Feel­ing in­ad­e­quate and ashamed, she be­comes a “peo­ple pleaser”. She en­ters toxic re­la­tion­ships.

Around her fam­i­lies fall apart. Her adop­tive par­ents sep­a­rate. As she finds out while try­ing to trace her bi­o­log­i­cal par­ents, the woman who gave birth to her goes on to have an­other child. Estab­lish­ing con­tact with her sib­lings and her and their ex­tended fam­i­lies proves to be ex­tremely dif­fi­cult, as one can imag­ine. But there are mo­ments of joy. If any­thing, King’s story proves the adage that friends are the fam­ily we choose.

King is hon­est and ex­tremely gen­er­ous about shar­ing her ex­pe­ri­ence of adop­tion, loss and ad­dic­tion.

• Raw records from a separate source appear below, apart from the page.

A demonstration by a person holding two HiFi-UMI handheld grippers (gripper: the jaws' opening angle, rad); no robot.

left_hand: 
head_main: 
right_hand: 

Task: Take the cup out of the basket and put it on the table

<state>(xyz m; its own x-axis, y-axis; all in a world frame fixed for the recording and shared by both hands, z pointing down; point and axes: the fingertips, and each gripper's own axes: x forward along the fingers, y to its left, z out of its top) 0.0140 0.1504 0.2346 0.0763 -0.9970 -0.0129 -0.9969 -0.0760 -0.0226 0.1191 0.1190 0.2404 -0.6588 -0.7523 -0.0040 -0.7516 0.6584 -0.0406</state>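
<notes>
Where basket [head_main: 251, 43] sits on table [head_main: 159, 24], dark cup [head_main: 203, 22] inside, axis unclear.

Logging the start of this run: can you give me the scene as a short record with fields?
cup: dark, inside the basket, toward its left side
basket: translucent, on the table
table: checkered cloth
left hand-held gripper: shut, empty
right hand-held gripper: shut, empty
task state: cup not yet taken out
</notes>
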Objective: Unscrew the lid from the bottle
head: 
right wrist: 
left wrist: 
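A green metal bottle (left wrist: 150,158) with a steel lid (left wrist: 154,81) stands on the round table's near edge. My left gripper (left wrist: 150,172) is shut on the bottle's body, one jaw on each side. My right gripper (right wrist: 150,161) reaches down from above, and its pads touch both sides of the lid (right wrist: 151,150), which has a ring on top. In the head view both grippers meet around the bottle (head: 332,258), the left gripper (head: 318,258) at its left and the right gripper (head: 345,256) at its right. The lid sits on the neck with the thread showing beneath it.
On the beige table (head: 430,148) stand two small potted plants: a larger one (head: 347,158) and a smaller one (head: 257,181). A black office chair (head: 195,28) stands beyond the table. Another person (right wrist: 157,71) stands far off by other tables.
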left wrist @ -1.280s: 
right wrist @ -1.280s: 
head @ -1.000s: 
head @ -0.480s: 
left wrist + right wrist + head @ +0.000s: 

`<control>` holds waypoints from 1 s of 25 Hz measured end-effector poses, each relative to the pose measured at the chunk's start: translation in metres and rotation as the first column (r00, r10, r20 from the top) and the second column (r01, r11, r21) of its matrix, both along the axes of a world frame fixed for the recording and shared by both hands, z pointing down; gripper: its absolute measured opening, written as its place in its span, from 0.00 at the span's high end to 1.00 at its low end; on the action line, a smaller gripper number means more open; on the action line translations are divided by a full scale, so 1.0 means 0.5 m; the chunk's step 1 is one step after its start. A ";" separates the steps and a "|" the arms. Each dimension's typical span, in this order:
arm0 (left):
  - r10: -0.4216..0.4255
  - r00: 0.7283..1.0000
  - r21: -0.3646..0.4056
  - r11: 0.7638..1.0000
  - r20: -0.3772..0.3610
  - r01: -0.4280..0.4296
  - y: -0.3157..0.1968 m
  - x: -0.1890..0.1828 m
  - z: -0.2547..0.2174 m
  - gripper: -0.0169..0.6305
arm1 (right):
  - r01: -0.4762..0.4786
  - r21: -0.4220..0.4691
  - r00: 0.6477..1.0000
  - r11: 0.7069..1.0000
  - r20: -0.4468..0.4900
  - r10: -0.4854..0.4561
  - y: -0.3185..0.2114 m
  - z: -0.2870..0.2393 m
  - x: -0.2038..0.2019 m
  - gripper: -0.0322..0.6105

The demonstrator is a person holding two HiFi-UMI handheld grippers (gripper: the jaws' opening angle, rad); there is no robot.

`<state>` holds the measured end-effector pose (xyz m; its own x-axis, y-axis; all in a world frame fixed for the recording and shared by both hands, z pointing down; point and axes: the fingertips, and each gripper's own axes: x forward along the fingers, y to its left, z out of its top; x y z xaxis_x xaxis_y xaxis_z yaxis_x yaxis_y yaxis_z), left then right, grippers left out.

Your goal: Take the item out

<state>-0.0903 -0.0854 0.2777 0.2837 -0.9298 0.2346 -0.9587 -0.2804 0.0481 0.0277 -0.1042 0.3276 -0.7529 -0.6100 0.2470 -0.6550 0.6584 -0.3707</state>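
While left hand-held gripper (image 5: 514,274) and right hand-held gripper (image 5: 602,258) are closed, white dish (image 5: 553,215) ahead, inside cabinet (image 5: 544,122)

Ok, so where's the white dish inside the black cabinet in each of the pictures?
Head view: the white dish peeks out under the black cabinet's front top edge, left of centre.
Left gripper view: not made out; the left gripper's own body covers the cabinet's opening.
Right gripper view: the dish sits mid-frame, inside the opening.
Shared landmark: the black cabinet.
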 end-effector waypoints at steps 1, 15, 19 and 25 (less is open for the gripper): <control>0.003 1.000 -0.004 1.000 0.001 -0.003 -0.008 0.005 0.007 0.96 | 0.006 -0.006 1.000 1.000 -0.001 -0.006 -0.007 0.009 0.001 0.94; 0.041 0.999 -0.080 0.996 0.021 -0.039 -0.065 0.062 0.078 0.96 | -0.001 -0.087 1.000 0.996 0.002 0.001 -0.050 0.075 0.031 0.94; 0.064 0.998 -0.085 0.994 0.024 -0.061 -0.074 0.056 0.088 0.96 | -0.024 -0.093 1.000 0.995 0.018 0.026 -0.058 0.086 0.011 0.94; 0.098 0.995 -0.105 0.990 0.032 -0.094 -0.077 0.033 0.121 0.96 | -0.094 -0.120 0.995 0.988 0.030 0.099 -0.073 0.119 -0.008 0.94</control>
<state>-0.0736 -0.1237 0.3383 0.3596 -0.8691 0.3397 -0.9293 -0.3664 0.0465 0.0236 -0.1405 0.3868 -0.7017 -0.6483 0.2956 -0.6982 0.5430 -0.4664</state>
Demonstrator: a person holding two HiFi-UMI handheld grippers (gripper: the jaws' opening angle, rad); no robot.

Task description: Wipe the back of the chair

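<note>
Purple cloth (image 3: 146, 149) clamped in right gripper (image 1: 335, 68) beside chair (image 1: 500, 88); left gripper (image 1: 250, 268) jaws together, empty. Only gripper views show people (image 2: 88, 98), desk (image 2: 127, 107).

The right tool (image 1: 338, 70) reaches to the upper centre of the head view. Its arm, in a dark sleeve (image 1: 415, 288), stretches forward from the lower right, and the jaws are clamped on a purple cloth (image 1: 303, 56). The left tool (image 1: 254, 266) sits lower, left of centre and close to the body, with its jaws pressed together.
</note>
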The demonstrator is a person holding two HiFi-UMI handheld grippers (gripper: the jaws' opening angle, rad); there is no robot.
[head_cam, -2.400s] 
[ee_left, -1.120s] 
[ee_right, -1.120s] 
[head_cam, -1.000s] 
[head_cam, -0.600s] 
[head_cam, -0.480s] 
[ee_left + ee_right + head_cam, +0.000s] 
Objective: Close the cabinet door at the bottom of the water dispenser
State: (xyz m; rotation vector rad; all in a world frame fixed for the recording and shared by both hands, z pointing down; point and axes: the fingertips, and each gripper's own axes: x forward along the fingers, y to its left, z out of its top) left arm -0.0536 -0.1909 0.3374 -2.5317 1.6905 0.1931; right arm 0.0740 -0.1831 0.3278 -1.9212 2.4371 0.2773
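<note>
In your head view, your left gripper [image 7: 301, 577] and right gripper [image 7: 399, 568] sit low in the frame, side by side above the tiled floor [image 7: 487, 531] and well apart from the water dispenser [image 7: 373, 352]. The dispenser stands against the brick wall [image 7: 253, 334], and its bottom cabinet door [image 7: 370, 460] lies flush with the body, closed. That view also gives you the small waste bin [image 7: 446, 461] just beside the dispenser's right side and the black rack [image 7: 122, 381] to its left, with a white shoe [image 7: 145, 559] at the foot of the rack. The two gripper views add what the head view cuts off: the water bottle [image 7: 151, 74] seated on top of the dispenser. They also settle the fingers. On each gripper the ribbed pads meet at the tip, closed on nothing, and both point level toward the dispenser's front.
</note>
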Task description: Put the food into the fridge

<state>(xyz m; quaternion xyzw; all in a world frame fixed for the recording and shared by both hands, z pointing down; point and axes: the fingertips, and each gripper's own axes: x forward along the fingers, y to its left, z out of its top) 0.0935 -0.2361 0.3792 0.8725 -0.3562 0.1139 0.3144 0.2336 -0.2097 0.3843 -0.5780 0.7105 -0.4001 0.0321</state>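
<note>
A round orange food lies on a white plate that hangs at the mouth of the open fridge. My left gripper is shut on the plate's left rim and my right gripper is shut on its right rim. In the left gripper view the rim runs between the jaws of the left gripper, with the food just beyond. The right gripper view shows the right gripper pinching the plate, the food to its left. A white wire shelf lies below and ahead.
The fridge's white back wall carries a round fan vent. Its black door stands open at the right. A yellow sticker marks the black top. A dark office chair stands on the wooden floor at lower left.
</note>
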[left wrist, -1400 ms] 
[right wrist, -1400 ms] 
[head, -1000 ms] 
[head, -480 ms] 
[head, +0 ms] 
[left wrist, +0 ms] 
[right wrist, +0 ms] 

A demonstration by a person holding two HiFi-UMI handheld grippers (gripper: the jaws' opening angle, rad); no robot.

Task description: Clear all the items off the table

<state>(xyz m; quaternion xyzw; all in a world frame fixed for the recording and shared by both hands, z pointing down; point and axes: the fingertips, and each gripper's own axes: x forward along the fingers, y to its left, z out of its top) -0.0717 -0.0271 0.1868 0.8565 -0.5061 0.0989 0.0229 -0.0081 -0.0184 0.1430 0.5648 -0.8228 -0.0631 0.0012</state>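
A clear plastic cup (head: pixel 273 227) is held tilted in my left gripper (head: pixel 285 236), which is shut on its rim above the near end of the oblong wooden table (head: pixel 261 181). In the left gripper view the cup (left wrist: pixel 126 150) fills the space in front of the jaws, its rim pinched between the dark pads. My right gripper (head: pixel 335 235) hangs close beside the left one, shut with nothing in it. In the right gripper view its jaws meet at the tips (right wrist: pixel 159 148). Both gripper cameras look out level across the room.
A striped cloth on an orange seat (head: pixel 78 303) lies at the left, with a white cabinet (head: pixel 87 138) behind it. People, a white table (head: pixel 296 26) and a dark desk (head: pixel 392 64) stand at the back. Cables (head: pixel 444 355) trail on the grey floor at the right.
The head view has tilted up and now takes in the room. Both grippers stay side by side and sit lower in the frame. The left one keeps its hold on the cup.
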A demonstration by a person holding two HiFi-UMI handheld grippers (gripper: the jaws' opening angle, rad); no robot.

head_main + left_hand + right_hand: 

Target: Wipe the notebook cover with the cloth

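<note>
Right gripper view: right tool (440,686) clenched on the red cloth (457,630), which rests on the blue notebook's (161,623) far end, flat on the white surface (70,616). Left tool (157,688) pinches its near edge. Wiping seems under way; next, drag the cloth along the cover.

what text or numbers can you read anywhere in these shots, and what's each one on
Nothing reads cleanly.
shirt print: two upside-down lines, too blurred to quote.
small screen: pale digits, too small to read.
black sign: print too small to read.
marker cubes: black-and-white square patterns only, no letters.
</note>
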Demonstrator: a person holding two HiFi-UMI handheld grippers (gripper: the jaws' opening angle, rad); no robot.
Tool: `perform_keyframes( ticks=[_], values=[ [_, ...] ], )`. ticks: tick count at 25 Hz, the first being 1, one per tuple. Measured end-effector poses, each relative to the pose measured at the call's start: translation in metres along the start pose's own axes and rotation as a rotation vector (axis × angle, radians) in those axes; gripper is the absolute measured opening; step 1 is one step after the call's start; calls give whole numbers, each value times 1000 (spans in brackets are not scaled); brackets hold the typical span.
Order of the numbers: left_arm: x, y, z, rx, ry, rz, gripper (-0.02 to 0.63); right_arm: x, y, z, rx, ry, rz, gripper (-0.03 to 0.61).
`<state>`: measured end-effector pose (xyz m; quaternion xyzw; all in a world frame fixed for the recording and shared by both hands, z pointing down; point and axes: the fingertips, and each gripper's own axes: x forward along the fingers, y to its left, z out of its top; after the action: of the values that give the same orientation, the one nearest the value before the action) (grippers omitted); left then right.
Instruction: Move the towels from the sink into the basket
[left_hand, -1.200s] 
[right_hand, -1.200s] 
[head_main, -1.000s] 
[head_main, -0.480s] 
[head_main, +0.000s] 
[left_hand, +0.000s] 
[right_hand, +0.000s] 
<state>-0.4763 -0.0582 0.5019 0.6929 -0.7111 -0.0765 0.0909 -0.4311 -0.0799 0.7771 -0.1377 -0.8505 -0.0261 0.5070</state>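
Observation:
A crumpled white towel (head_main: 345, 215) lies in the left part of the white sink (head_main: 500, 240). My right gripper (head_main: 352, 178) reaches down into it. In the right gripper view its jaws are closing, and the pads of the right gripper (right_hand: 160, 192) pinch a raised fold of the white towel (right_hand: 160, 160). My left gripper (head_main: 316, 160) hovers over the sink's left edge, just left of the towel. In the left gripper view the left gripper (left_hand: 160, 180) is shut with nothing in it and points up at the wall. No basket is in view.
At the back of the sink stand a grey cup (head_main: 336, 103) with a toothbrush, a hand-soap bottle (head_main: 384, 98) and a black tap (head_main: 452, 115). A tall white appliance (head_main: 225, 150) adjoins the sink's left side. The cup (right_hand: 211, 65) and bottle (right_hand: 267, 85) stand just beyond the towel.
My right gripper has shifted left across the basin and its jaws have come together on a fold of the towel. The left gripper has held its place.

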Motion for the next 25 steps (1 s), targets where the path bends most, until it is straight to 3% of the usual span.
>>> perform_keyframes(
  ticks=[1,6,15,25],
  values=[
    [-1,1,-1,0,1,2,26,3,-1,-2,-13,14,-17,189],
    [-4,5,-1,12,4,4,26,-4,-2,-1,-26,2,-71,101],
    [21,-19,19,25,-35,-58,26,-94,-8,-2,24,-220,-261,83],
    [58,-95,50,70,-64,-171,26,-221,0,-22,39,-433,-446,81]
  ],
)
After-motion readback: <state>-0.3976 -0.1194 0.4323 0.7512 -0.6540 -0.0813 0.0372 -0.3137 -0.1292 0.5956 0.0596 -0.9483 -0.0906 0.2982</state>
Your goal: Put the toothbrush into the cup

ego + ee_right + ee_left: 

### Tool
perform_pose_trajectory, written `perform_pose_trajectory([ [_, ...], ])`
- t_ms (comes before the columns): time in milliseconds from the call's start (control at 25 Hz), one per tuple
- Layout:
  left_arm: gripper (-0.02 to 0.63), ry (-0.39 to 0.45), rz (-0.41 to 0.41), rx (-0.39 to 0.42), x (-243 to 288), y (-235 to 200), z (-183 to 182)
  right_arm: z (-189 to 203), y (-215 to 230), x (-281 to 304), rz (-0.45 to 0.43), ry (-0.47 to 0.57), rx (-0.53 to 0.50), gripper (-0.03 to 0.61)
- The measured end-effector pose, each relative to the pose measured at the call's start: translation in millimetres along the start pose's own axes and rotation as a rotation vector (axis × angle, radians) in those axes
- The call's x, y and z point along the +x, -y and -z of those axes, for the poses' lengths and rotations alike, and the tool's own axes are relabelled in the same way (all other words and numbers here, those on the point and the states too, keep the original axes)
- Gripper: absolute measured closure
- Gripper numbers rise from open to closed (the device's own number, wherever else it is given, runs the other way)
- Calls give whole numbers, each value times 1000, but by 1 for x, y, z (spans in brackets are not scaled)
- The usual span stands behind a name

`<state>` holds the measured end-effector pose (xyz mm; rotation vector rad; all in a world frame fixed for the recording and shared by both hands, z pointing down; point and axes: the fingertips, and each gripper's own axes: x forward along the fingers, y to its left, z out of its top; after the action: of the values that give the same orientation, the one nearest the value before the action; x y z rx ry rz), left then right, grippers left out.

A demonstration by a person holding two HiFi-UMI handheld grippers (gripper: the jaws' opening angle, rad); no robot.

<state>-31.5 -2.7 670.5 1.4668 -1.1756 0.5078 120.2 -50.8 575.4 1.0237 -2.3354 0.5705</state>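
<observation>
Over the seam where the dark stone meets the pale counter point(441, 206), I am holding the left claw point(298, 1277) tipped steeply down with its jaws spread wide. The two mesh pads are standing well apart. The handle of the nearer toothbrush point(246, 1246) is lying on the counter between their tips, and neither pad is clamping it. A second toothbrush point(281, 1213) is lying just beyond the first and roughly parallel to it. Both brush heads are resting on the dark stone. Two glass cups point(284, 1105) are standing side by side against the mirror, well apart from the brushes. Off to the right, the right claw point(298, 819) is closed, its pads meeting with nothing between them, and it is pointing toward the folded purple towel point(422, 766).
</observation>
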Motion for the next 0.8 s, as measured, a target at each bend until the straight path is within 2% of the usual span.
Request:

It is hum­bling to fol­low her life as it un­folds through the sto­ries she chooses to tell. She is not sen­ti­men­tal, which could have eas­ily been the case. Above all, she nar­rates a story of great courage in stand­ing up for one­self.

Ex­cep­tion­ally tal­ented, she com­pletes her univer­sity stud­ies, be­gins work­ing, and when ev­ery­thing goes hay­wire, she is brave enough to ac­cept the help she needs to re­cover.

This comes with chal­lenges of its own, but seek­ing treat­ment brings her back to the coun­try of her birth where she even­tu­ally set­tles and where she fi­nally claims for her­self the name she’d al­ways wanted to be known by: Sara-Jayne.

“I just want some­one to see me”, she writes.

Sara-Jayne re­fuses to dis­ap­pear. She grad­u­ally sur­faces into ac­cep­tance and ac­knowl­edge­ment. She re­alises that it is her bi­o­log­i­cal mother’s loss for not want­ing to know her. It is our gain that she al­lows her read­ers to see her ex­tra­or­di­nary strength and beauty.

King is now based in Cape Town and shares her life with an­other adoptee, her dog Siza. She is a jour­nal­ist and broad­caster, host­ing her own show on CapeTalk. Killing Karoline is not just a pow­er­ful story which could have been told in al­most any fash­ion to thrive, it is a well-crafted text which tes­ti­fies to the love of lit­er­a­ture and the re­mark­able skill of this emerg­ing cre­ative writer.